BEGIN Supplied data

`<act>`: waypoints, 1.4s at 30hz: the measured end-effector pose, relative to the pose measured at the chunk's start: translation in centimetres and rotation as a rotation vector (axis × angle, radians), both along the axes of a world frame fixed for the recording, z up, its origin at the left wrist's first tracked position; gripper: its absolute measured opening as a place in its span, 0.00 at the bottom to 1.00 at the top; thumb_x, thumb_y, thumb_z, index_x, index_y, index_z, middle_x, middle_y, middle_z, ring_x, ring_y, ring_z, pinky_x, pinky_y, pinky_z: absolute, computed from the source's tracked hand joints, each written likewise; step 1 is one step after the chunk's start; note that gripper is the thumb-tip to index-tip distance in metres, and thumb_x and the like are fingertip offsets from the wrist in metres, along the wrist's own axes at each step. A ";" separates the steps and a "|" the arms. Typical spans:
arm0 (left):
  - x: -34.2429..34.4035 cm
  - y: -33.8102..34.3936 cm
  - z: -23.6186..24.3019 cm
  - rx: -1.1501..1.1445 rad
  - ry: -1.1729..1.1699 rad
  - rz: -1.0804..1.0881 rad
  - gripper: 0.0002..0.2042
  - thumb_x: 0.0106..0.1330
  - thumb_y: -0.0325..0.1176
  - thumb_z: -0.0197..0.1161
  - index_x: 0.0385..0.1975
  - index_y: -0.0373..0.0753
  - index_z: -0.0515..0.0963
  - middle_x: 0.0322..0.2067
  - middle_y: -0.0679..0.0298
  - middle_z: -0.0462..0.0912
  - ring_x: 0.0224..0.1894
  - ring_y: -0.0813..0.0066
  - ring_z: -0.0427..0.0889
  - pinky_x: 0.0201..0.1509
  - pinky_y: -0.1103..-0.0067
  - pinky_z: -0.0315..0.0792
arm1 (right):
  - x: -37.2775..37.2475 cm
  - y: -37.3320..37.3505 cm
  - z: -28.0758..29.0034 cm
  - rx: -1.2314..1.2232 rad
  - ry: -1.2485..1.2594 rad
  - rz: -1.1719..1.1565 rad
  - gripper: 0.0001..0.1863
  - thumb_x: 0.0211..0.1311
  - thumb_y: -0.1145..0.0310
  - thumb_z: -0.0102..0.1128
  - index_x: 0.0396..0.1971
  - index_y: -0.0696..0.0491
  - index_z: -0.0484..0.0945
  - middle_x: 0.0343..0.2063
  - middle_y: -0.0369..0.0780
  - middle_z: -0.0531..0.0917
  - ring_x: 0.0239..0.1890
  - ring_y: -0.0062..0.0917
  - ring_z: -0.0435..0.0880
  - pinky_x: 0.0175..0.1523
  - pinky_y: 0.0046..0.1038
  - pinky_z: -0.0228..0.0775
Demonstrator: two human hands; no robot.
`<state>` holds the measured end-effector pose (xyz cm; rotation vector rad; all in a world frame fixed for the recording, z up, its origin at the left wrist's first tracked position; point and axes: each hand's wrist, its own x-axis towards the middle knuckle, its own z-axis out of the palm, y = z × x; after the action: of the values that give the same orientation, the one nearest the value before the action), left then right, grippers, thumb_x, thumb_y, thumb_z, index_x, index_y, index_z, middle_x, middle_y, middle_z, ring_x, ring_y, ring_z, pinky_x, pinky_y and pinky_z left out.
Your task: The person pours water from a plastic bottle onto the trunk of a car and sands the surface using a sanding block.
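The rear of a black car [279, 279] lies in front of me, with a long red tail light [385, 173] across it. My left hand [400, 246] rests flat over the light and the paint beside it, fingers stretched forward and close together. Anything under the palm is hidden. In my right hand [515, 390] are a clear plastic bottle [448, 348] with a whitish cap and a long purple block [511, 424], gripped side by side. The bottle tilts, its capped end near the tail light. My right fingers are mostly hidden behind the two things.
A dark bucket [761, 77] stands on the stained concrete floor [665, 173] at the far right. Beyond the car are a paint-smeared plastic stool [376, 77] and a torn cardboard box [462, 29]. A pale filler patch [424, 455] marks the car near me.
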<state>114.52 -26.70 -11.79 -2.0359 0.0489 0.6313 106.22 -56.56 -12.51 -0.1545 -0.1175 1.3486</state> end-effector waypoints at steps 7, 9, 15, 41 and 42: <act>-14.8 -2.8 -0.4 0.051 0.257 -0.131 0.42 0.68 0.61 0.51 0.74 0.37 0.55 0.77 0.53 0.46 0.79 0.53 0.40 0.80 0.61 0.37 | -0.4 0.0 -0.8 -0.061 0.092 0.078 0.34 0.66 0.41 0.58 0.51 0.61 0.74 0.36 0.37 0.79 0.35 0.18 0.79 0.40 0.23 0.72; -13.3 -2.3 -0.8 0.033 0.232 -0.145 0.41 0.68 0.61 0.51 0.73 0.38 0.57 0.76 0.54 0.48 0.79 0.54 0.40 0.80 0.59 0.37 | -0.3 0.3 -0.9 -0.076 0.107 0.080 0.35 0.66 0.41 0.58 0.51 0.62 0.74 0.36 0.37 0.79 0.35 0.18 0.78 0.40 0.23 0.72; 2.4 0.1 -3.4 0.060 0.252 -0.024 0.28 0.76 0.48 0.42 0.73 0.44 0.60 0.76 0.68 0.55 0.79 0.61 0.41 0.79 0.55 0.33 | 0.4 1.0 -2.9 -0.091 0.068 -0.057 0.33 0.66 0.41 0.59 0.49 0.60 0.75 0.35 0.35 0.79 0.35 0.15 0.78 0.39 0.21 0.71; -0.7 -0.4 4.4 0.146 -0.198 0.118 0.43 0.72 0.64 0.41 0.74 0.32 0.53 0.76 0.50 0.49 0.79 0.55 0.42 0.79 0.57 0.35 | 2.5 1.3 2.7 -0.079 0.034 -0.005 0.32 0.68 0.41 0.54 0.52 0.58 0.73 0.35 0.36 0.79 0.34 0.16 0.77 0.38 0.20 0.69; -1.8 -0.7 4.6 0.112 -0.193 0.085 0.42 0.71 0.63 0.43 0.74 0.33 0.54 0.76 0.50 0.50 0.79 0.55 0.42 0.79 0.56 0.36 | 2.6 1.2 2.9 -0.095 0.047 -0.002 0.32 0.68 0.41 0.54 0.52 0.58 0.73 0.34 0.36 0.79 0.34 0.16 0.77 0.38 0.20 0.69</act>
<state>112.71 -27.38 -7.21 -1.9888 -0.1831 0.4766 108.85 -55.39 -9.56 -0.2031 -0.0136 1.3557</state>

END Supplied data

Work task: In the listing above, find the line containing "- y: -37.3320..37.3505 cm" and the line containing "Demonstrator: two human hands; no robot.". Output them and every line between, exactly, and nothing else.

Answer space:
  - y: -37.3320..37.3505 cm
  - z: -28.0758..29.0034 cm
  - rx: -1.2314..1.2232 rad
  - ry: -1.2485..1.2594 rad
  - rz: -1.1719..1.1565 rad
  - gripper: 0.0001..0.1863
  - thumb_x: 0.0211..0.1311
  - thumb_y: -0.1145..0.0310
  - thumb_z: -0.0102..0.1128
  - index_x: 0.0396..0.1971
  - index_y: -0.0696..0.0491
  - index_z: -0.0484..0.0945
  - middle_x: 0.0343..0.2063
  - middle_y: -0.0369..0.0780
  - middle_z: -0.0531..0.0917
  - ring_x: 0.0239..0.1890
  - ring_y: -0.0062..0.0917
  - ring_z: -0.0435..0.0880
  - pinky_x: 0.0175..0.1523
  - pinky_y: 0.0046..0.1038
  - pinky_z: -0.0228..0.0775
Demonstrator: two human hands; no robot.

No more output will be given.